2. How to fix your online reputation. In line for that big medal, but don’t want them to know the 4-year hole in your resume was spent in prison? The problem is, once you pay the ‘cleaners’, they’ll dig up more dirt to create more business.

3. The vast pursuit of COVID therapeutics. Toronto’s Bloom Burton has produced this list of companies hunting for COVID therapeutics, including on Page 11, the failures so far.  Hopefully, all this heat will generate some light.

Sadly, the world of start-ups is rife with hype, as the Gartner Hype Cycle illustrates, complete with the Peak of Inflated Expectations and the Trough of Disillusionment.

4. World’s best hospitals and places to retire. These two lists came out last week, with the best places to retire being Panama, Mexico, Costa Rica, Portugal and Colombia, in that order. As for the best hospitals in the world, they are the Mayo Clinic, the Cleveland Clinic, Massachusetts General and Toronto General. Unfortunately, none of the best places to grow old are the best places to get sick.

Speaking of bests, it appears Canada itself has the world’s second-best brand. Germany has been Number 1 for the past five years, but both Canada and Japan have risen to the podium. In the 2021 Anholt-Ipsos Nation Brands Index, both nations overtook the UK, which slipped to fifth, which could be a result of…..

5. The Boris show may be closing. No one beats the Brits for political invective. So here’s a very ‘on the button’ report by BBC newscaster Ros Atkins on Boris’ current pickle, followed by Fintan O’Toole’s acerbic audio analysis of same, titled “Arum-Arum-Araaaaagh,” followed on Wednesday by Johnson’s apology in the House, followed by James O’Brien analyzing exactly how Johnson feels he “should be free of the network of obligation which binds everyone else.”

6. How do you make your coffee? Spend 12 minutes with the Bialetti Moka Express, “the most iconic coffee brewer ever made”.

7. How long does it take Amazon to process your order? I mean from when you send it online to when it’s in the truck/plane/ship/truck/drone on its way to your place. Here’s the math behind how Amazon does it, courtesy of Scott Galloway. (Oh, and it takes just 45 minutes).

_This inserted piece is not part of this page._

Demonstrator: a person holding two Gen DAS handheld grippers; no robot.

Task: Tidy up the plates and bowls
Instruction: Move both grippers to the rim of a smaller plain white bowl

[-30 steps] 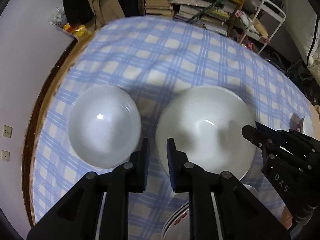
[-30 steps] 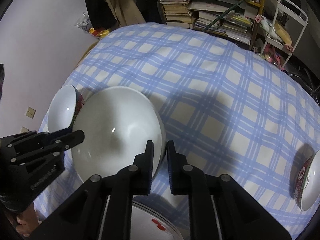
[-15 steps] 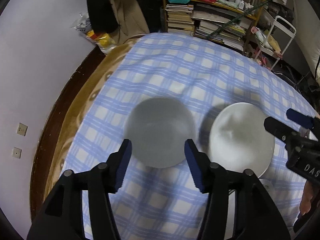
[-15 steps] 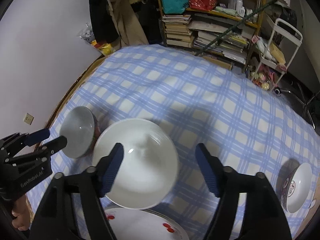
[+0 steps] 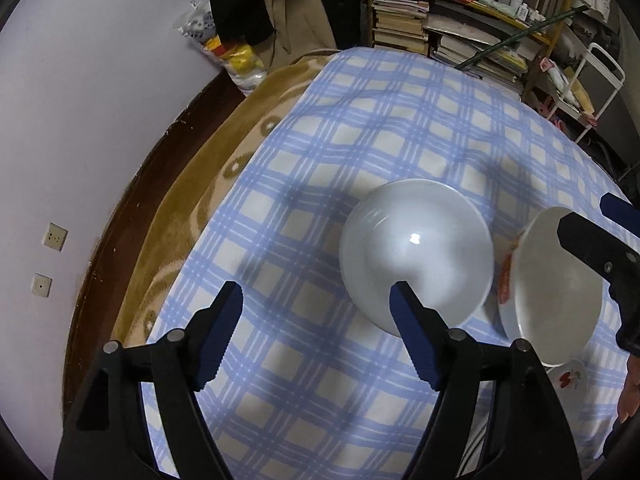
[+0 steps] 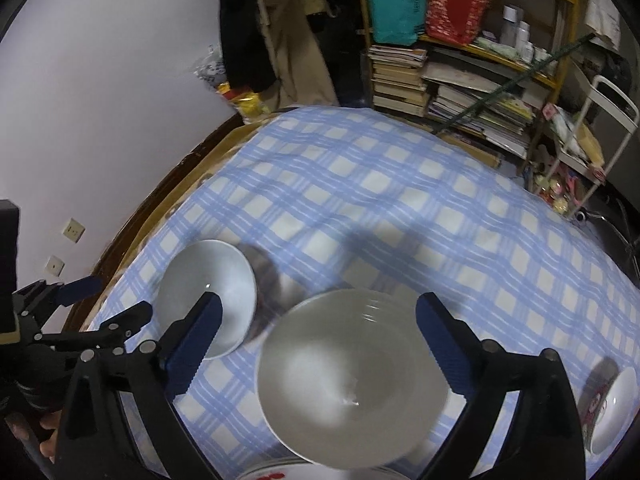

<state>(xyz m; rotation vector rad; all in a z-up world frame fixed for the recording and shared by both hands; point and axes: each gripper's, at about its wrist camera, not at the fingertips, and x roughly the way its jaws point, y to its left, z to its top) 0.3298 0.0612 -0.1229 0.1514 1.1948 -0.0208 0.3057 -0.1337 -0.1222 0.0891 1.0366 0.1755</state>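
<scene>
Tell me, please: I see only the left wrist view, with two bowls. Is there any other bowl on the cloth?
Observer: Yes. The right wrist view shows a third bowl, red-patterned outside, far right on the cloth.
Operator: Does the right gripper hold the big bowl?
Observer: No. The right gripper is open; its jaws have just been opening. The big bowl lies below, between the fingers, and they do not press it.
</scene>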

8. The most scathing book reviews of 2021. Even the most famous authors get lacerated by the critics. Generally, these tend to go like this: “At its best, First Person Singular is limp, insipid and apathetic; at worst, it seems to express outright contempt for its readers. So if you’re a fan of Niall Ferguson, Sally Rooney, Malcolm Gladwell or Jonathan Franzen, read it – and weep.

9. Did you know we shackle our refugees? Canada does it electronically, of course. But too often, the electronics don’t work, spawning predictable human rights and legal issues.

10. Odd songfellows. “A Boy Like That” is one of the best-loved songs from West Side Story. But Carol Burnett and Julie Andrews singing it in concert at Carnegie Hall? Yup, and it’s a weeper – as is the tribute to Joni Mitchell last week at the Kennedy Center Honors.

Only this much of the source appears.